Я внезапно все понял. Ветер дул с юга. Возможно, следом за ним придет прилив.
Сигурд понимал, что ему вряд ли удастся сдержать натиск англичан хоть на какое-то время, чтобы все норвежцы успели подняться на борт «Змея» и «Лосиного фьорда». Но даже в этом случае идти на веслах против ветра будет очень непросто. Рыбацкие лодки, на которых оставались люди с факелами, конечно же, таятся где-то поблизости. Кроме того, нам придется плыть под дождем огненных стрел, летящих с берега. Мы не сможем быстро вывести высохшие, просмоленные корабли из зоны досягаемости английских луков. Риск был слишком большим даже для Сигурда. Со стороны это выглядело глупым скандинавским упрямством, на самом же деле ярл выгадывал время.
Поэтому мы ждали. Наконец на востоке поднялось солнце, озарило мир чистыми лучами и осветило усталые лица норвежцев. Они по-прежнему держали строй, впрочем, как и люди Эльдреда. Так продолжалось до середины дня, когда ветер утих.
Только тогда Сигурд решительно кивнул и повернулся к своим воинам. Его глаза свирепо сверкнули на осунувшемся лице. Теперь по крайней мере у одного дракара появилась надежда уйти, даже если Эльдред на нас нападет.
— Глум, ты остаешься с кораблями, — приказал ярл и знаком показал команде «Змея», чтобы те приготовились идти с ним.
Воины с радостью повиновались.
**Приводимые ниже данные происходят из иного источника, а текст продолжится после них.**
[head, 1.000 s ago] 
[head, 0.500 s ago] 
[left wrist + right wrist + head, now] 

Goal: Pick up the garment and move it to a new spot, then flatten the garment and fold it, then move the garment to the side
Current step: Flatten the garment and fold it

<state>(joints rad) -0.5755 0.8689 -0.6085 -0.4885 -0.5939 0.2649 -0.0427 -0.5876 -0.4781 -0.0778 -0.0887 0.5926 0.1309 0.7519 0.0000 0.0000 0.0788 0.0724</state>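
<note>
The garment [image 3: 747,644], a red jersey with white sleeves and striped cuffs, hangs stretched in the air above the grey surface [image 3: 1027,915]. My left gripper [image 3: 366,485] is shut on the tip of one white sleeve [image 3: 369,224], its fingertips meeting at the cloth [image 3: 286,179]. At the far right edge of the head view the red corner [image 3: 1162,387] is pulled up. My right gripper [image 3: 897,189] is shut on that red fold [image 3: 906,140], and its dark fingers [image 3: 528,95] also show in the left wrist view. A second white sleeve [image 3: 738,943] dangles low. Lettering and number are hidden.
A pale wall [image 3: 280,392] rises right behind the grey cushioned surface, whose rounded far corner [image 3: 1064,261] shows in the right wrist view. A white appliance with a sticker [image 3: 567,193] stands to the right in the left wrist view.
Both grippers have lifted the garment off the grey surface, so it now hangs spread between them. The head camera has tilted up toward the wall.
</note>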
Они с облегчением закидывали на спины тяжелые щиты, разминали затекшие руки и ноги. Глум перестроил оставшихся людей в меньший, но такой же смертоносный клин.
Сигурд кивнул мне, показывая, что я должен пойти вместе с ним в зал к Эльдреду. Браму он приказал остаться с Глумом, потому что здоровяку сильно досталось. Он хромал, но отказался, изрыгнув поток ругательств, и тоже закинул щит за спину, собираясь идти.
— Оставайся здесь, Эльхстан. Я должен идти с Сигурдом, — сказал я и пожал руку мастера, тощую, словно лучина.
Старый плотник кивнул и стиснул мне плечо. Его водянистые глаза всмотрелись в мое лицо с явной тревогой, даже отчаянием.
— Береги волосы на голове, старик. Я вернусь и проверю, не обратили ли тебя в язычника, — попытался я улыбнуться.
Однако мне было понятно, что на самом деле Эльхстан тревожился не за себя, а за меня. Я поспешил тронуться следом за Бьорном и Бьярни, прежде чем его страхи не стали моими собственными.
Мы поднялись по склону, заросшему березами, папоротником и колючим зеленым утесником, над которым жужжали пчелы, прошли мимо низкорослых дубов, вязов и ясеней и оказались на поляне, покрытой пнями. Именно здесь Улаф, Глум, Флоки и остальные ждали, пока я схожу за мясом. Затем в сопровождении англичан, следовавших в некотором отдалении, мы стали спускаться с холма по раскисшей тропе. Я пожалел о том, что у меня, в отличие от остальных скандинавов, нет копья. Норвежцы втыкали древки в скользкую грязь, чтобы удержаться на ногах.
— Завтра в это время мы уже будем богатыми людьми, — заметил Бьорн брату, когда мы спустились в долину, имеющую форму неглубокой миски, где жили люди Эльдреда.
Несколько домов стояли за невысоким частоколом. Волчья стая жадно разглядывала деревню. Воины ухмылялись при мысли о том, что их ждут здесь еда, серебро и женщины — заветная добыча скандинавов. Ручей местами пропадал под землей и снова появлялся. Как и предсказывал Сигурд, он вытекал из самого сердца селения, где вращал старое мельничное колесо, размеренным скрипом нарушавшее полуденную тишину. Моросил мелкий дождь. Крестьяне ухаживали за скотиной, носили воду и хворост, плели шерсть и шили из льняных холстов одежду. В кузницах гремели молоты, гончары обрабатывали глину, ремесленники трудились с камнем, стеклянными бусами, бронзой, серебром и костью.
— Или богатыми, или мертвыми, брат, — ответил Бьярни, поправляя на спине круглый щит.